WORK TO COMPLETE: Pull out every line below containing the word "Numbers".

DATA SEGMENT:
....................

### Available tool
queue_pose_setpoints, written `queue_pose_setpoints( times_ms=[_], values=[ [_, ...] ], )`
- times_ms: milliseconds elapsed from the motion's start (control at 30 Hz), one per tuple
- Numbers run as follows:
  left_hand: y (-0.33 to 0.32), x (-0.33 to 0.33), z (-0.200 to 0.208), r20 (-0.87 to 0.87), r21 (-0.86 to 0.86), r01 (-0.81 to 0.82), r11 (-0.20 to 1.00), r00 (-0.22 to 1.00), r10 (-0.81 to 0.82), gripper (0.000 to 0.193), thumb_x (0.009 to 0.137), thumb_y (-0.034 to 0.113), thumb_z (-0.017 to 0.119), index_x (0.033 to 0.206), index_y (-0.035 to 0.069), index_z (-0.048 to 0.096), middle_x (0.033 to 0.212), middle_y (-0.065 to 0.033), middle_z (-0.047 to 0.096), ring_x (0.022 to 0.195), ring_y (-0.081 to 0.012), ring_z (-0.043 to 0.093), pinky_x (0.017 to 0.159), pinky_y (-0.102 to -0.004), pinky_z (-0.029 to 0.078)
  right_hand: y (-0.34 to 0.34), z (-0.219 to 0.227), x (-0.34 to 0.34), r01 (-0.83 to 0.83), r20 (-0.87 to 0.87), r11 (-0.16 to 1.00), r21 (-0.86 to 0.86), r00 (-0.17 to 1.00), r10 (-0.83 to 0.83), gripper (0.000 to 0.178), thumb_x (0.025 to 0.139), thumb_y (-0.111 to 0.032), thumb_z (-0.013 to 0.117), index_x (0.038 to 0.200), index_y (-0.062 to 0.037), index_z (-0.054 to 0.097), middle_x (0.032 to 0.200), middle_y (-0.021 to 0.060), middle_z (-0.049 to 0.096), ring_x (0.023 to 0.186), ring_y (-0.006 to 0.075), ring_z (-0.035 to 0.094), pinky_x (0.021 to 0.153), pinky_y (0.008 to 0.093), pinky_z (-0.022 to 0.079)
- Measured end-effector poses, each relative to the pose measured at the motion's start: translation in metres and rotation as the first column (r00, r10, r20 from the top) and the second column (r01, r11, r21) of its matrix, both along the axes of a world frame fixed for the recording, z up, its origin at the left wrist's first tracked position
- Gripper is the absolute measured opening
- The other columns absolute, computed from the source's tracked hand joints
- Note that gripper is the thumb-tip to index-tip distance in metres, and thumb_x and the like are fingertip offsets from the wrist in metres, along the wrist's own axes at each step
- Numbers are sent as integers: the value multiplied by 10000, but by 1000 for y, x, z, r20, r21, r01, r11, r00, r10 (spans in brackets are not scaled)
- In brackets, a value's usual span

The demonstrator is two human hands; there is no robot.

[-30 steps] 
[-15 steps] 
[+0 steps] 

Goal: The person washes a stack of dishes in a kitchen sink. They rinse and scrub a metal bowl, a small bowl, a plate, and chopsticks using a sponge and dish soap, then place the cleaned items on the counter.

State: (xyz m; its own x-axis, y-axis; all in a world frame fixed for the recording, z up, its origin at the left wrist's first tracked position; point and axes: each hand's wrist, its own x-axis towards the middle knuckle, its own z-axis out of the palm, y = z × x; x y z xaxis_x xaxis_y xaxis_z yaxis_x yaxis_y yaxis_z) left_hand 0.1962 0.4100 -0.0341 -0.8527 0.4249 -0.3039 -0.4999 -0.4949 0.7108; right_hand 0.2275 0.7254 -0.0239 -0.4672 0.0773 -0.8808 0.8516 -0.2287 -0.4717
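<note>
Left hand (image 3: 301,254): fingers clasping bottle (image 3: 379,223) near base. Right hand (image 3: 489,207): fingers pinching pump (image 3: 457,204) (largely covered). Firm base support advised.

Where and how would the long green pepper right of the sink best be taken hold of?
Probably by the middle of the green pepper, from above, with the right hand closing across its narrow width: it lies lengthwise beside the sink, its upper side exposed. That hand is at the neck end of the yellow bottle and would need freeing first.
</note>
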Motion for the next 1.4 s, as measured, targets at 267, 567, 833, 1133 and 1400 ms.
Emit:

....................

SOLUTION BELOW:
- Numbers run as follows:
- Numbers are sent as integers: the value multiplied by 10000, but by 1000 for y, x, z, r20, r21, r01, r11, r00, r10 (spans in brackets are not scaled)

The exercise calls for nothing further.